_Brief:_ Across the records below, how many lines include the string "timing"? Respond with the number only.

_Listed records:_
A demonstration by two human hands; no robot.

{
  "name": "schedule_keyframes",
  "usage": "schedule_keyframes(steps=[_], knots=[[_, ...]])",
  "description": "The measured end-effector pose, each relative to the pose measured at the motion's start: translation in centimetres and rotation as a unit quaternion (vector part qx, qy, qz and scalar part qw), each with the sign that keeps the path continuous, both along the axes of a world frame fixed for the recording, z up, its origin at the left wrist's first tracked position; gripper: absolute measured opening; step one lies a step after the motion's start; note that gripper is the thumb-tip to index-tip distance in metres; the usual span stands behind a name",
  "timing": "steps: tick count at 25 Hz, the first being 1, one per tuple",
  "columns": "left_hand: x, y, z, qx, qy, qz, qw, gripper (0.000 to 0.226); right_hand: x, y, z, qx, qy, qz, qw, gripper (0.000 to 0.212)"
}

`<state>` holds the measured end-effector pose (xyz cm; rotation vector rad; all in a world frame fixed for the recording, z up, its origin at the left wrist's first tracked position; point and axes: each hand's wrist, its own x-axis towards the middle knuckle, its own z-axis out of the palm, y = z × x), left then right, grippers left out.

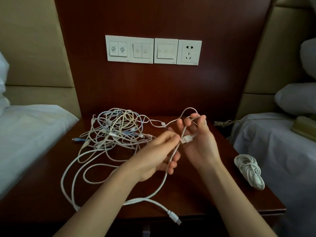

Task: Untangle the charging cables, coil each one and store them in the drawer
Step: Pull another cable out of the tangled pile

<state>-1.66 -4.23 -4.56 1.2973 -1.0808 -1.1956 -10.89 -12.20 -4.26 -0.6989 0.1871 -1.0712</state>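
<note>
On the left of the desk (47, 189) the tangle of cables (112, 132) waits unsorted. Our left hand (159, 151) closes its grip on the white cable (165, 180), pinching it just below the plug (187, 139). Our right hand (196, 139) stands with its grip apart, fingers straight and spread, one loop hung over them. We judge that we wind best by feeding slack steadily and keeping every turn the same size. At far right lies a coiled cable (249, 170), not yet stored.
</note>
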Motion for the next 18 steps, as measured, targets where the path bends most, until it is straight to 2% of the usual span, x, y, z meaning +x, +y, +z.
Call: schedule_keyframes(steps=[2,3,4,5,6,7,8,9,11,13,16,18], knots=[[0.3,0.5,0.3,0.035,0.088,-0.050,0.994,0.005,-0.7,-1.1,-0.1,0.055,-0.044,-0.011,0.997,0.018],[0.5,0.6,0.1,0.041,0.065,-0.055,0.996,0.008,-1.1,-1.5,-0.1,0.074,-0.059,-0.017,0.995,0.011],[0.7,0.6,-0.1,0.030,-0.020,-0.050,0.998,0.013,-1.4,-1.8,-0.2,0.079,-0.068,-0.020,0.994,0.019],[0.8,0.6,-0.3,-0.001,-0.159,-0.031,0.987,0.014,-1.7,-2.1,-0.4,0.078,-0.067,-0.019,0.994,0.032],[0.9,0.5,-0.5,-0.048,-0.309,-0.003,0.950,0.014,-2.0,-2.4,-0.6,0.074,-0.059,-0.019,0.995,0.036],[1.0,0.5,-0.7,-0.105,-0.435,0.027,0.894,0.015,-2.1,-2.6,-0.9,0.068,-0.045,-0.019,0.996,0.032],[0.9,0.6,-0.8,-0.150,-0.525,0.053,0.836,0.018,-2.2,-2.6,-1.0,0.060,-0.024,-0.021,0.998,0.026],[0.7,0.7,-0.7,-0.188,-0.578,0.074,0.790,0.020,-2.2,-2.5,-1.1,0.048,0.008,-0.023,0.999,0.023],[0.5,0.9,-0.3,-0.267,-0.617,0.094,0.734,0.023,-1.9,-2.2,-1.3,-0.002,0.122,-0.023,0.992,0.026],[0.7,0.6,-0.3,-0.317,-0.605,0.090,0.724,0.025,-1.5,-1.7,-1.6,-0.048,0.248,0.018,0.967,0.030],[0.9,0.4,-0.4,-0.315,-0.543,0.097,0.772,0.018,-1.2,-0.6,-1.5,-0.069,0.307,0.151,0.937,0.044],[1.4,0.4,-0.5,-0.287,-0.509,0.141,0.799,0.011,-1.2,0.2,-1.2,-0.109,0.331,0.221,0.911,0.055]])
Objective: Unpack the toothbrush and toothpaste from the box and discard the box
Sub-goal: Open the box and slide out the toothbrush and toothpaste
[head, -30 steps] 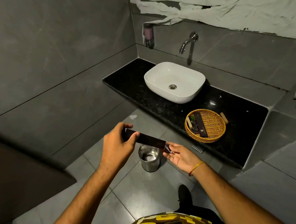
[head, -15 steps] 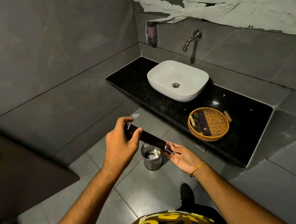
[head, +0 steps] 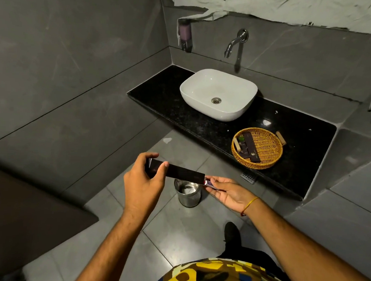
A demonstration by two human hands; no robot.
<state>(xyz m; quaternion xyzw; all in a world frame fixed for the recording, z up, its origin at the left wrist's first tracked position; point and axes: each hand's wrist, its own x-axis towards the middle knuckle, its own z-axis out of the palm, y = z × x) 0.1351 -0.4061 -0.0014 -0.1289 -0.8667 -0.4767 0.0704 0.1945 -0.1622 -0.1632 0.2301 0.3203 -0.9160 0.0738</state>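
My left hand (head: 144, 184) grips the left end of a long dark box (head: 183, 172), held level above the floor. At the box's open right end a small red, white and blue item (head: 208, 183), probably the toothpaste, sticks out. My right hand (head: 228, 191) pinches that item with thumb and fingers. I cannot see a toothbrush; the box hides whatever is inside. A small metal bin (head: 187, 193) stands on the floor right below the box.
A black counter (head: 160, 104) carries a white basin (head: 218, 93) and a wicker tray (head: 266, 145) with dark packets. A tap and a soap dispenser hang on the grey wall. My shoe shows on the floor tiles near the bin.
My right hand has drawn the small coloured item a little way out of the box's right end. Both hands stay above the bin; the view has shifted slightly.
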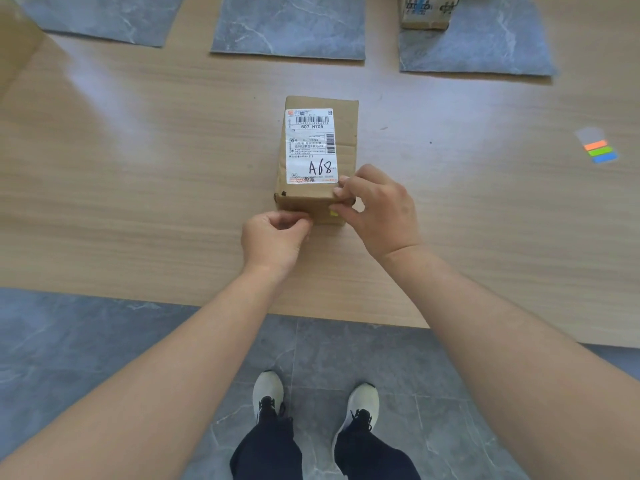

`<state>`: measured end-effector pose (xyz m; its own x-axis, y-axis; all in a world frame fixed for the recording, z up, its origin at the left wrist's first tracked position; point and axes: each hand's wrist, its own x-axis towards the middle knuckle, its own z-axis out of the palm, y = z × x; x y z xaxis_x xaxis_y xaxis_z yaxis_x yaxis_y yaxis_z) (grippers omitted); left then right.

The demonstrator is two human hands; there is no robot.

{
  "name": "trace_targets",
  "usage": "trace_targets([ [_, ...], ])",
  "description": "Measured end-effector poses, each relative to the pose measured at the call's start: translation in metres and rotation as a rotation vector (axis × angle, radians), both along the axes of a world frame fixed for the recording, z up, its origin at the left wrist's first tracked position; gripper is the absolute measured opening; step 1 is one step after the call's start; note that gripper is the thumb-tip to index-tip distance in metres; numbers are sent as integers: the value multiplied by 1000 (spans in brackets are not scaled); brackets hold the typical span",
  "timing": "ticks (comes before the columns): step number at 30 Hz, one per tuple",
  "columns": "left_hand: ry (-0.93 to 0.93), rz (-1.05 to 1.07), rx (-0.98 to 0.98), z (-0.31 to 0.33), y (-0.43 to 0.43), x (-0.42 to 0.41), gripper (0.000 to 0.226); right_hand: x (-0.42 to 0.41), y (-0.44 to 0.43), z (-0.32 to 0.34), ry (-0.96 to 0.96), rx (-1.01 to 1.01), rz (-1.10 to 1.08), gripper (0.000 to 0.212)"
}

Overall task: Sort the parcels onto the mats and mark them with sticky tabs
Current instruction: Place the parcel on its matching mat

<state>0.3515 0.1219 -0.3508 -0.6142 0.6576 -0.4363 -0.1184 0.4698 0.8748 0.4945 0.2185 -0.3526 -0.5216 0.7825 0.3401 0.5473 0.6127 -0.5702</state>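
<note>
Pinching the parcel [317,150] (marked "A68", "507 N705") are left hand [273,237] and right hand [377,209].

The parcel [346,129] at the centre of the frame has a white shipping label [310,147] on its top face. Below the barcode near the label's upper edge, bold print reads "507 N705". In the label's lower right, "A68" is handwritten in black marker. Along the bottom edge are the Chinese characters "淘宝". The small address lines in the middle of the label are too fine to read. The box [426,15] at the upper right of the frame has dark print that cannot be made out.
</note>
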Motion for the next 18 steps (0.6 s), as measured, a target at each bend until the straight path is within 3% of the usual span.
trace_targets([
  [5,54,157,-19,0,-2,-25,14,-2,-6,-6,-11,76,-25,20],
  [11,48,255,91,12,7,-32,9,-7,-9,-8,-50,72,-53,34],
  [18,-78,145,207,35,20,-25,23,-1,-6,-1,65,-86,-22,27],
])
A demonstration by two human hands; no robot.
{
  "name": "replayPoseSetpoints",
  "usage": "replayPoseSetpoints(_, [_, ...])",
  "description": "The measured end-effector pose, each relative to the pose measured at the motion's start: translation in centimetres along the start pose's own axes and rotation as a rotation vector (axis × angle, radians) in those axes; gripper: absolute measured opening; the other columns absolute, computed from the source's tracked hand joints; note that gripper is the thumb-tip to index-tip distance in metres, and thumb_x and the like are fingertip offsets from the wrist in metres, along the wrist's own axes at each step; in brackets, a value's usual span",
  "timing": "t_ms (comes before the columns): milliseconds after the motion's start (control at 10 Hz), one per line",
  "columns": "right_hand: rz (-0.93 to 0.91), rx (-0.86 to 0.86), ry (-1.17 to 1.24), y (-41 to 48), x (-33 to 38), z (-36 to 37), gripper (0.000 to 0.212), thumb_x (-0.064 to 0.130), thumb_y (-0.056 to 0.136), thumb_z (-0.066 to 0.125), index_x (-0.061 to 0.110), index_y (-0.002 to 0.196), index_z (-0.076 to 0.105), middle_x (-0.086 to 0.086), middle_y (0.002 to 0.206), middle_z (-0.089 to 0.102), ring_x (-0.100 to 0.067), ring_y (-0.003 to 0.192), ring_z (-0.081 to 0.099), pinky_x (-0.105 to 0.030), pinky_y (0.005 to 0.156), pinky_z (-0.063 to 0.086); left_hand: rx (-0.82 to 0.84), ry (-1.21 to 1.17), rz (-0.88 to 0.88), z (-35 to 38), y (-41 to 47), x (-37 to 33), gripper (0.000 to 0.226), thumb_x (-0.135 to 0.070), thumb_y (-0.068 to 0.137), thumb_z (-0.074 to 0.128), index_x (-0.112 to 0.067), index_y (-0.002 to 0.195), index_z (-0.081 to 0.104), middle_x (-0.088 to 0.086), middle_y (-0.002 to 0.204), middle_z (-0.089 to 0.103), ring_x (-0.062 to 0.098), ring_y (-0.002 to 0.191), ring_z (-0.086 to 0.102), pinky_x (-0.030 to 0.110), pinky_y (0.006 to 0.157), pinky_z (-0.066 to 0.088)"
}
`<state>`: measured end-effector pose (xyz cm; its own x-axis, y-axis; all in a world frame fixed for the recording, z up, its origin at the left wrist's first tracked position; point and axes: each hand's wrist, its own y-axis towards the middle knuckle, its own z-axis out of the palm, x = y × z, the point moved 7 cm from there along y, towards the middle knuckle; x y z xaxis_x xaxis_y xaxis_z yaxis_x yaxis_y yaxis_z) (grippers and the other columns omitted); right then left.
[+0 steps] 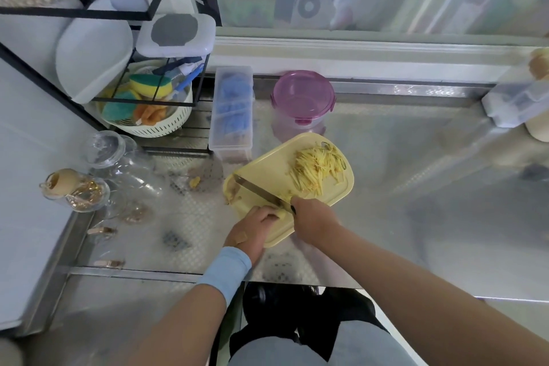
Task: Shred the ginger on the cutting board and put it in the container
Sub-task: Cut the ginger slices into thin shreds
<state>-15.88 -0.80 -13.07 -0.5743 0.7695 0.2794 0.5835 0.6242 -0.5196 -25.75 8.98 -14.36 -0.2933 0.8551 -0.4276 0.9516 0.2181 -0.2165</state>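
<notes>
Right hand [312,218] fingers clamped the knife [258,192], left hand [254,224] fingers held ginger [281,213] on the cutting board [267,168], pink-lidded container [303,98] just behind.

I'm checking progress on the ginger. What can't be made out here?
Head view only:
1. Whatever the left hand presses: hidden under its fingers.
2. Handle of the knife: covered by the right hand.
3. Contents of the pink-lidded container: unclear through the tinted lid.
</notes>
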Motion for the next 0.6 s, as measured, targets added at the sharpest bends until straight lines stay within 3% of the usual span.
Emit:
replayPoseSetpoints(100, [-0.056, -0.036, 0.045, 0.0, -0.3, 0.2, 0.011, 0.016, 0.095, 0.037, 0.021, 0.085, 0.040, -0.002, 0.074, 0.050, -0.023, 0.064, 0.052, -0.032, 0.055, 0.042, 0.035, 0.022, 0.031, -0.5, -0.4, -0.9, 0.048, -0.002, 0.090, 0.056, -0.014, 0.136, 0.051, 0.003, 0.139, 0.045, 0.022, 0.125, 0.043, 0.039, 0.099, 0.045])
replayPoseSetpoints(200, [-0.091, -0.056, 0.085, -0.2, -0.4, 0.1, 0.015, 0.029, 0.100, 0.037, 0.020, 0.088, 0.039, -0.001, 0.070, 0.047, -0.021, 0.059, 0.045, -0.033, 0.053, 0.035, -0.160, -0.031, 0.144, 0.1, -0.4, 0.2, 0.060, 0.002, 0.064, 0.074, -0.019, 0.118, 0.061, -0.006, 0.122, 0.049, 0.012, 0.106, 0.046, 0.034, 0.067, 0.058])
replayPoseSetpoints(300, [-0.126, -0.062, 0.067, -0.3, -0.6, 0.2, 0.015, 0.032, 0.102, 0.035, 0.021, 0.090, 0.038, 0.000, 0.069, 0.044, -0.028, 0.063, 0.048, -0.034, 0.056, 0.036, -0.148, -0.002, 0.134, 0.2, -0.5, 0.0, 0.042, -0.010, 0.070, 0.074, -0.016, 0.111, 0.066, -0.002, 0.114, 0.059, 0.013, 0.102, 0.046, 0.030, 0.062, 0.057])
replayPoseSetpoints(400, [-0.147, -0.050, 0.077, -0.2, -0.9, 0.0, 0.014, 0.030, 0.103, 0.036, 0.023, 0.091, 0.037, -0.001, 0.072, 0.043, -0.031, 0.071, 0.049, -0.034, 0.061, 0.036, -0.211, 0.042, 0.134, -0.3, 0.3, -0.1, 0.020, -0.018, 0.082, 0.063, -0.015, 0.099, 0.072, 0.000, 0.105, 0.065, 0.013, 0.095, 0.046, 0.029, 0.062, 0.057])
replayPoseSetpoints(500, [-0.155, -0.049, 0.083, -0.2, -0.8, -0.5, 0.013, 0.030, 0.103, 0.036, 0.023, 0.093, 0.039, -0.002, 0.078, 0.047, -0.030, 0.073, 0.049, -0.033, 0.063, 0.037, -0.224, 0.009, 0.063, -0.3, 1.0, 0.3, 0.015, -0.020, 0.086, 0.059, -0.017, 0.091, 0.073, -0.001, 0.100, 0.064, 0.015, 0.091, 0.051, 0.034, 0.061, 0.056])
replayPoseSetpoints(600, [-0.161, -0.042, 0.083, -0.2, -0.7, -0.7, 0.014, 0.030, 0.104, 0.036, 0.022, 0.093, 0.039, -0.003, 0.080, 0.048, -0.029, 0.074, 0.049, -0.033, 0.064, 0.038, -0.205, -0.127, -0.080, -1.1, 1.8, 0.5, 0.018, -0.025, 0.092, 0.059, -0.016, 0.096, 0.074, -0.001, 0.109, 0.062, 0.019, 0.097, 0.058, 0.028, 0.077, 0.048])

_Result below:_ 3